The opinion of the court was delivered by: Norman A. Mordue, Chief Judge
MEMORANDUM-DECISION AND ORDER
This action, brought by plaintiff Darlene M. Allen, an unsuccessful claimant for disability benefits, requires the Court to determine whether defendant, Commissioner of Social Security (the "Commissioner"), properly concluded that plaintiff, although severely impaired, was not entitled to such benefits because of her remaining ability to perform light work. The Commissioner argues that there is substantial evidence in support of a conclusion that the plaintiff is not disabled, and claims that this determination was based upon the appropriate legal standards. Plaintiff and the Commissioner have filed opposing motions for judgment on the pleadings pursuant to Federal Rule of Civil Procedure 12(c).
The Court referred this matter to United States Magistrate Judge Gustave J. DiBianco pursuant to 28 U.S.C. § 636(b)(1)(B) and Local Rule 72.3(d). Magistrate Judge DiBianco reported that the Commissioner's decision was supported by substantial evidence, and recommended that the Court uphold the denial of benefits. Plaintiff now objects to Magistrate Judge DiBianco's Report and Recommendation, arguing that the Commissioner's determination of non-disability was improper because it was based upon an inaccurate application of the relevant legal standards and because it was not supported by substantial evidence in the record.
The Court, having considered the Report and Recommendation, the objections thereto, and the entire administrative record, finds that the Commissioner failed to properly evaluate or explain the weight given to the medical opinions of plaintiff's treating sources. Furthermore, the Commissioner did not perform the required analysis when determining the plaintiff's credibility, nor did he support his conclusion of "partial credibility" with substantial evidence. The Court therefore remands this case to the Commissioner for further development of the record and a determination on disability pursuant to the proper legal standards.
Plaintiff was born on April 16, 1963, and was 39 years old at the time of the administrative hearing in March of 2003. (T. 261). Plaintiff, a high school graduate, testified that she lived in a mobile home with her husband and school-age son and daughter. (T. 261-263). Plaintiff's prior work history was limited to a brief period when she operated a licensed childcare service from her home.*fn2 Plaintiff claims that she stopped all work activity in October of 1999 due to constant pain, fatigue, and an inability to lift the children in her care. (T. 47).

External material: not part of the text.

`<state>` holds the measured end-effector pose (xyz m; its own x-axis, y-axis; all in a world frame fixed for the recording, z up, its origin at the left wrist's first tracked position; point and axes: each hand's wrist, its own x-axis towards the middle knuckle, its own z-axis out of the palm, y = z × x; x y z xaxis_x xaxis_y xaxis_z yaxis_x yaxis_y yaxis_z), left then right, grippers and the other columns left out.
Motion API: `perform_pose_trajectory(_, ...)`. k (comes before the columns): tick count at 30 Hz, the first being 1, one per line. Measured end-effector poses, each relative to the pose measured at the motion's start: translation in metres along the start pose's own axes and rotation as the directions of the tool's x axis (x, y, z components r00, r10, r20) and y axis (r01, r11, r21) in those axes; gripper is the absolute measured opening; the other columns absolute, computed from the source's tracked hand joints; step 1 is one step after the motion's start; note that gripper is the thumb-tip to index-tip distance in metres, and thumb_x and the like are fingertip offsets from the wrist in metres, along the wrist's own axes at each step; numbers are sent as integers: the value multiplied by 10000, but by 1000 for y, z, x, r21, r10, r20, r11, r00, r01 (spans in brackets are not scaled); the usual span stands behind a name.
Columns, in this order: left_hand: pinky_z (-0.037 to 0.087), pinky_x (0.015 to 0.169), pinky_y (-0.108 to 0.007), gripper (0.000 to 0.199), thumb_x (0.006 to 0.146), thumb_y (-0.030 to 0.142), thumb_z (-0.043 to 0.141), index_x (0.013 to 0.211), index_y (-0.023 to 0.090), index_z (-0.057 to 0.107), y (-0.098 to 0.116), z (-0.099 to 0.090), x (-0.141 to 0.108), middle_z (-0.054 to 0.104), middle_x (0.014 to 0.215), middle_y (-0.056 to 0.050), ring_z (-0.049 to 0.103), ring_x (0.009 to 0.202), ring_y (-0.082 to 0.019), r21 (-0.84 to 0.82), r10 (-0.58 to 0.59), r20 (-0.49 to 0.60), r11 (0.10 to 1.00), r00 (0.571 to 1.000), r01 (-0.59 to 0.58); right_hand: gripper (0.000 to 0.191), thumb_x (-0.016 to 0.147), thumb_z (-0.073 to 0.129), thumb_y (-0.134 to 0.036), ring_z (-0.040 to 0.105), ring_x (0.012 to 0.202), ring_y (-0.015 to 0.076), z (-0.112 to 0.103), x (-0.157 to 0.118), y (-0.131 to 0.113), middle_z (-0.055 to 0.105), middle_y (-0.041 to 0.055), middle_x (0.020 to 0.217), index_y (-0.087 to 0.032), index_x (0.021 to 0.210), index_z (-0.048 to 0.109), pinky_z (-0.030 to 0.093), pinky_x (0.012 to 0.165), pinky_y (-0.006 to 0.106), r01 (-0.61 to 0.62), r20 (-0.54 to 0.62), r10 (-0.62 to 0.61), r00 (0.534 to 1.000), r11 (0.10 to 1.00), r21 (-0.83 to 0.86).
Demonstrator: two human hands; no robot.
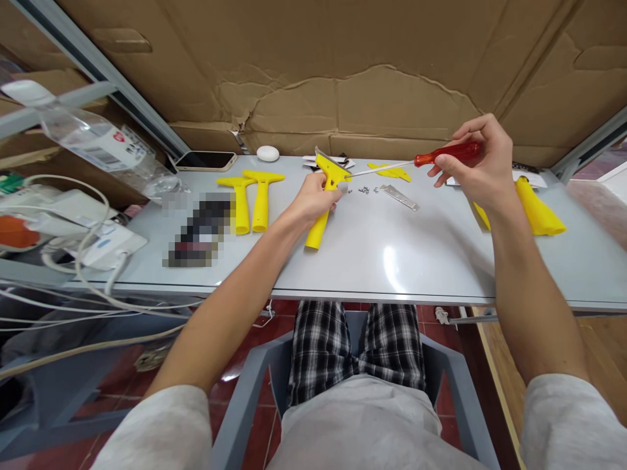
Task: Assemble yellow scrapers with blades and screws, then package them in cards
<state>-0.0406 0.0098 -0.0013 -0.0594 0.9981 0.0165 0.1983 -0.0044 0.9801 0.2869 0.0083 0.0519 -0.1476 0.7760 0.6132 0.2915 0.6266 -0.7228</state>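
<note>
From where I stand, the one camera sits on the seated person's head, facing forward and tipped down. Nearest to it, at six o'clock, come the pale shirt and checked trousers; the worktop spans the middle distance, and the cardboard closes the view at twelve. The sleeves enter at about four and half past seven. The view is wide, taking in the bottle towards ten and the red screwdriver past two.
</note>
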Motion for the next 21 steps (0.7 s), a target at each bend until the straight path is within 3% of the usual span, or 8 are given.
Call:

Plaintiff's medical records indicate that she began to experience chronic pain in her low back after falling off a bicycle in 1988. (T. 105, 110, 129). Plaintiff states that she was diagnosed with fibromyalgia and myofascial pain syndrome in 1989. (T. 68, 133). Despite these diagnoses, plaintiff told consultative examiner Kalyani Ganesh, M.D., that her symptoms were "not that bad" until after the birth of her second child in 1996. (T. 133). Plaintiff's medical chart states that she was diagnosed with chronic lumbosacral dysfunction in October of 1998. (T. 96).
John Finkenstadt, M.D., treated plaintiff for low back pain on a monthly basis between March and December of 2000. (T. 82, 83, 87, 90, 92, 93, 95). According to his treatment notes,
Dr. Finkenstadt diagnosed plaintiff with chronic lumbosacral dysfunction, chronic low back pain, and depression. (Id.). He treated plaintiff with monthly prolotherapy injections, which plaintiff tolerated well, and prescriptions for Flexeril, Paxil, and Zoloft. (Id.). Plaintiff reported that she was under the care of a chiropractor, and Dr. Finkenstadt encouraged her to continue chiropractic treatment. (T. 92, 93).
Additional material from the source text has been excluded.